Sunday, December 17, 2017

Guide to machine learning and big data jobs in finance from J.P.Morgan

Minimum Spanning Tree for 31 JPM tradable risk premia indices
Financial services jobs go in and out of fashion. In 2001 equity research for internet companies was all the rage. In 2006, structuring collateralised debt obligations (CDOs) was the thing. In 2010, credit traders were popular. In 2014, compliance professionals were it. In 2017, it’s all about machine learning and big data. If you can get in here, your future in finance will be assured.
J.P. Morgan’s quantitative investing and derivatives strategy team, led Marko Kolanovic and Rajesh T. Krishnamachari, has just issued the most comprehensive report ever on big data and machine learning in financial services.
Titled, ‘Big Data and AI Strategies’ and subheaded, ‘Machine Learning and Alternative Data Approach to Investing’, the report says that machine learning will become crucial to the future functioning of markets. Analysts, portfolio managers, traders and chief investment officers all need to become familiar with machine learning techniques. If they don’t they’ll be left behind: traditional data sources like quarterly earnings and GDP figures will become increasingly irrelevant as managers using newer datasets and methods will be able to predict them in advance and to trade ahead of their release.
At 280 pages, the report is too long to cover in detail, but we’ve pulled out the most salient points for you below.

1. Banks will need to hire excellent data scientists who also understand how markets work

J.P. Morgan cautions against the fashion for banks and finance firms to prioritize data analysis skills over market knowledge. Doing so is dangerous. Understanding the economics behind the data and the signals is more important than developing complex technical solutions.

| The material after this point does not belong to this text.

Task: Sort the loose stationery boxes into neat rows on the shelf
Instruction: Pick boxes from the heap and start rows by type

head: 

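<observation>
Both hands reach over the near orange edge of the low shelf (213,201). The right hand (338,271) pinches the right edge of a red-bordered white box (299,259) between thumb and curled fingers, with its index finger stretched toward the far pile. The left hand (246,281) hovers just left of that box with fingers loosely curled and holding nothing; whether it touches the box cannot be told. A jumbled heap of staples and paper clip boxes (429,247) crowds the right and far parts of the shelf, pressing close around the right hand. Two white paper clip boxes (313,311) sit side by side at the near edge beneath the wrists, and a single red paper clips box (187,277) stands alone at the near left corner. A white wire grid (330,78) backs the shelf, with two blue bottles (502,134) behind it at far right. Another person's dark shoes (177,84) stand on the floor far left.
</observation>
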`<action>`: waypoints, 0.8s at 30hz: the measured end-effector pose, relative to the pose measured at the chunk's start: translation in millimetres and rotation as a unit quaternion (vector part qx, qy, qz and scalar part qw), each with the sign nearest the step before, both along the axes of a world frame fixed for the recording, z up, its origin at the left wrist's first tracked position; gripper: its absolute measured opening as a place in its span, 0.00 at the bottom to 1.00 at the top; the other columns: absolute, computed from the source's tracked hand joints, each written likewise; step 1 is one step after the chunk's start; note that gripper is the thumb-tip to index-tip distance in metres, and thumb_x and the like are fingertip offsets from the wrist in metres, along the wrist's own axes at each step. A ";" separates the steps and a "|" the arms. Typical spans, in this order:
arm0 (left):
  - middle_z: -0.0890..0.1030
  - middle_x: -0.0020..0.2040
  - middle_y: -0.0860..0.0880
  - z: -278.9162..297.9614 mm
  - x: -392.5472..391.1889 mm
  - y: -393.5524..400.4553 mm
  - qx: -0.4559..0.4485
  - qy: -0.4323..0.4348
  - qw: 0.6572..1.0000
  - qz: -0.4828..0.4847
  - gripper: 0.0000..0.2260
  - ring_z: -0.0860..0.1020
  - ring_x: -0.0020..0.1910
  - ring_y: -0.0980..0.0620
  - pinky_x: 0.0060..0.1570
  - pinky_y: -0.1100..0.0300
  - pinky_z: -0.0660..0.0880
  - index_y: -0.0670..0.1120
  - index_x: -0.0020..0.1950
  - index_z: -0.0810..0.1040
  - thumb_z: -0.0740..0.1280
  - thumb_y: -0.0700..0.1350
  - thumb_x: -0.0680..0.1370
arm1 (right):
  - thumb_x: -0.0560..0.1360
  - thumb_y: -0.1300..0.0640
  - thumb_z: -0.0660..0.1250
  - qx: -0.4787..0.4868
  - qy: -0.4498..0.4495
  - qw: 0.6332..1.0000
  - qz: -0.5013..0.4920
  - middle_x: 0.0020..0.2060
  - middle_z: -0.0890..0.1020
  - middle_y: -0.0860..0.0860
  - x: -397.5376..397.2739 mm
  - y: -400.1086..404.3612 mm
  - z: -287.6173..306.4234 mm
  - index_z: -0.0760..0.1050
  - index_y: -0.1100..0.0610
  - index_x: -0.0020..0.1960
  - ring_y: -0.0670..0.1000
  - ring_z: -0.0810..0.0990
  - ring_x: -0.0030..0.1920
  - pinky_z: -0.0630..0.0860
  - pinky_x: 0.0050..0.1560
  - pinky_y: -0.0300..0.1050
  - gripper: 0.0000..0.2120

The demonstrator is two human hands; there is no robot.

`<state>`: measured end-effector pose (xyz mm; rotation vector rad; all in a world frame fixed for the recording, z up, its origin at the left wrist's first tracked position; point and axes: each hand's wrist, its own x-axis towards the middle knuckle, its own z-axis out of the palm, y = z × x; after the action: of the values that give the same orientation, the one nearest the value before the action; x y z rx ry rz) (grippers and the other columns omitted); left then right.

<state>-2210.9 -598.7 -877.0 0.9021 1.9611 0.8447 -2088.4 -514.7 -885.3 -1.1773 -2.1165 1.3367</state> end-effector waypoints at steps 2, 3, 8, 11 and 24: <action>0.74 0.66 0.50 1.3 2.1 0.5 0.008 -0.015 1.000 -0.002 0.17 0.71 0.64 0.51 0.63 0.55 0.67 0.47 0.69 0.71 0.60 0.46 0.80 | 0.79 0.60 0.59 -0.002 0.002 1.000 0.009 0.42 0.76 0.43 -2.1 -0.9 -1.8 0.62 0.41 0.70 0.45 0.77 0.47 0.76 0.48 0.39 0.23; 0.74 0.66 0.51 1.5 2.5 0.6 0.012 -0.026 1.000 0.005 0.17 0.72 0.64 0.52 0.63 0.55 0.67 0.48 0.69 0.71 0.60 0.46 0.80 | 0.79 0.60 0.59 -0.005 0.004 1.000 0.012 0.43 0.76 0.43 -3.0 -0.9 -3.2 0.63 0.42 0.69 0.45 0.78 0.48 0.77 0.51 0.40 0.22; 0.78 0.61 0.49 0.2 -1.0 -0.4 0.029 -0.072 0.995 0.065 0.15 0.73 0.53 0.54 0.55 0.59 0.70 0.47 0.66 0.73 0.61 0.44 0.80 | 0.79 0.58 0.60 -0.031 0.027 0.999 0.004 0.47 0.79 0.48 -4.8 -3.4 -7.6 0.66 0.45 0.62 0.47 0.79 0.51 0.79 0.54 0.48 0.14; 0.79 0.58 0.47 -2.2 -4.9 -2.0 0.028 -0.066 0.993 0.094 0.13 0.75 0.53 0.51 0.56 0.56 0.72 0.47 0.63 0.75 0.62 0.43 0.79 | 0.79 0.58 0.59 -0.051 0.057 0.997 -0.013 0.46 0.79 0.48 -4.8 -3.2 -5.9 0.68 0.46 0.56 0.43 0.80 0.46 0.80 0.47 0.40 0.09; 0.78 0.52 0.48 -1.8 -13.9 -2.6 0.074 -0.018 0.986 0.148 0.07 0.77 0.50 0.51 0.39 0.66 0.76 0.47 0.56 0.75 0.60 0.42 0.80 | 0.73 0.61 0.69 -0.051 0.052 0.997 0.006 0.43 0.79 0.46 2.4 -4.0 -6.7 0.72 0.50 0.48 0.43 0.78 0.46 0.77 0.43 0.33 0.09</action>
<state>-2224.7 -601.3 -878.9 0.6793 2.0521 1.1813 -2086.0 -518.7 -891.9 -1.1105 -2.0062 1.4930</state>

2. Machines are best equipped to make trading decisions in the short and medium term

J.P. Morgan notes that human beings are already all but excluded from high frequency trading. In future, they say machines will become increasingly prevalent over the medium term too: “Machines have the ability to quickly analyze news feeds and tweets, process earnings statements, scrape websites, and trade on these instantaneously.” This will help erode demand for fundamental analysts, equity long-short managers and macro investors.
In the long term, however, humans will retain an advantage: “Machines will likely not do well in assessing regime changes (market turning points) and forecasts which involve interpreting more complicated human responses such as those of politicians and central bankers, understanding client positioning, or anticipating crowding,” says J.P. Morgan. If you want to survive as a human investor, this is where you will need to make your niche,

4. An army of people will be needed to acquire, clean, and assess the data 

Before machine learning strategies can be implemented, data scientists and quantitative researchers need to acquire and analyze the data with the aim of deriving tradable signals and insights.
J.P. Morgan notes that data analysis is complex. Today’s datasets are often bigger than yesterday’s. They can include anything from data generated by individuals (social media posts, product reviews, search trends, etc.), to data generated by business processes (company exhaust data, commercial transaction, credit card data, etc.) and data generated by sensors (satellite image data, foot and car traffic, ship locations, etc.). These new forms of data need to be analyzed before they can be used in a trading strategy. They also need to be assessed for ‘alpha content’ – their ability to generate alpha. Alpha content will be partially dependent upon the cost of the data, the amount of processing required and how well-used the dataset is already.
JPMorgan big data

5. There are different kinds of machine learning. And they are used for different purposes

Machine learning has various iterations, including supervised learning, unsupervised learning and deep and reinforcement learning.
The purpose of supervised learning is to establish a relationship between two datasets and to use one dataset to forecast the other. The purpose of unsupervised learning is to try to understand the structure of data and to identify the main drivers behind it. The purpose of deep learning is to use multi-layered neural networks to analyze a trend, while reinforcement learning encourages algorithms to explore and find the most profitable trading strategies.
JPMorgan machine learning classification

6. Supervised learning will be used to make trend-based predictions using sample data

In a finance context, J.P. Morgan says supervised learning algorithms are provided with provided historical data and asked to find the relationship that has the best predictive power. Supervised learning algorithms come in two varieties: regression and classification methods.
Regression-based supervised learning methods try to predict outputs based on input variables. For example, they might look at how the market will move if inflation spikes.
Classification methods work backwards and try to identify which category a set of classifications belong to.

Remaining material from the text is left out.